# WHAT IS REQUIRED
Using the records below, write out again exactly the lines that begin at the line containing "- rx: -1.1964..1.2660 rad" and end at the line containing "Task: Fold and", and no other lines.

# MATERIAL FOR THIS TASK
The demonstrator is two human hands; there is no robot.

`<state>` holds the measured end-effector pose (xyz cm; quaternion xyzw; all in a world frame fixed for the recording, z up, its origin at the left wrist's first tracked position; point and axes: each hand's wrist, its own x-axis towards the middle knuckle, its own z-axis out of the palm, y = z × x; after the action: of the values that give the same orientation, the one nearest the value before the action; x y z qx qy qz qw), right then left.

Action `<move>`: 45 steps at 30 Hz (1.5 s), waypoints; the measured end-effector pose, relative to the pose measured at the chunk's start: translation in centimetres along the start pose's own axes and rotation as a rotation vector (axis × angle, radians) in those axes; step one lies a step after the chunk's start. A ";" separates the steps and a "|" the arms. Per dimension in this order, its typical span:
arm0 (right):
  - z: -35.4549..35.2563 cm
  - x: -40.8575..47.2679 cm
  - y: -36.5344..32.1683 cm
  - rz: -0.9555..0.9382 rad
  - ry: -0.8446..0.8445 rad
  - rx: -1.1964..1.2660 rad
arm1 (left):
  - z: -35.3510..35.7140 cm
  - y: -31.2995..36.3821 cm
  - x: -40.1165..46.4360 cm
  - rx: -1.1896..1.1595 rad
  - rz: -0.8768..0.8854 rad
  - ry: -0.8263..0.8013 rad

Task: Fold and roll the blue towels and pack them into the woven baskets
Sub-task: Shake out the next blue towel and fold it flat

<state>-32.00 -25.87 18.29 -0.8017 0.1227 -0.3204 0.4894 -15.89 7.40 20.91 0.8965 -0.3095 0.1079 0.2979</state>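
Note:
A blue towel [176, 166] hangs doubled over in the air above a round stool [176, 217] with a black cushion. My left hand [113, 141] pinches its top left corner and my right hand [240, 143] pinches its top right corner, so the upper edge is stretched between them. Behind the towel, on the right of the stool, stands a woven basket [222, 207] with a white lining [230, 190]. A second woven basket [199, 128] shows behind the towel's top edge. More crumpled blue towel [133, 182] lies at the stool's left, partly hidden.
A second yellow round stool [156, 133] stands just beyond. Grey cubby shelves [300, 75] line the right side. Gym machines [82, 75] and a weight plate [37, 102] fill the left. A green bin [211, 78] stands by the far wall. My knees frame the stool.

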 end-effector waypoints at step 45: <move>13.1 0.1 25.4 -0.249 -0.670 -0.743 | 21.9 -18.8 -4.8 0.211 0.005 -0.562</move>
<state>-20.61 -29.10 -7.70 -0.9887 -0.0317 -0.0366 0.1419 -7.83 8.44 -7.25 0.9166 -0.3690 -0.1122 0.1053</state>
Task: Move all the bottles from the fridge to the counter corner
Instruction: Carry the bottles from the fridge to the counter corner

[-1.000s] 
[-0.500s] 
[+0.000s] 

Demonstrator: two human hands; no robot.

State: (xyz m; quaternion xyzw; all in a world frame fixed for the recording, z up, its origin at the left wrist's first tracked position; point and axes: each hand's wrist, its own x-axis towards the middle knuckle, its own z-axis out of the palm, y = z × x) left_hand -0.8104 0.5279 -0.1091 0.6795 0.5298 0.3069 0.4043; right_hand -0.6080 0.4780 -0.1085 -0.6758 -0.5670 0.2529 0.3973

# SOLUTION
  - rx: -1.1964..1.2660 rad
arm1 (left):
  - z: -35.3510..35.7140 cm
  - y: -31.2995..36.3821 cm
  - x: -40.1165..46.4360 cm
  - rx: -1.1896..1.1595 rad
  - rz: -0.8768..0.8854 rad
  - ry: -0.8263..0.8013 rad

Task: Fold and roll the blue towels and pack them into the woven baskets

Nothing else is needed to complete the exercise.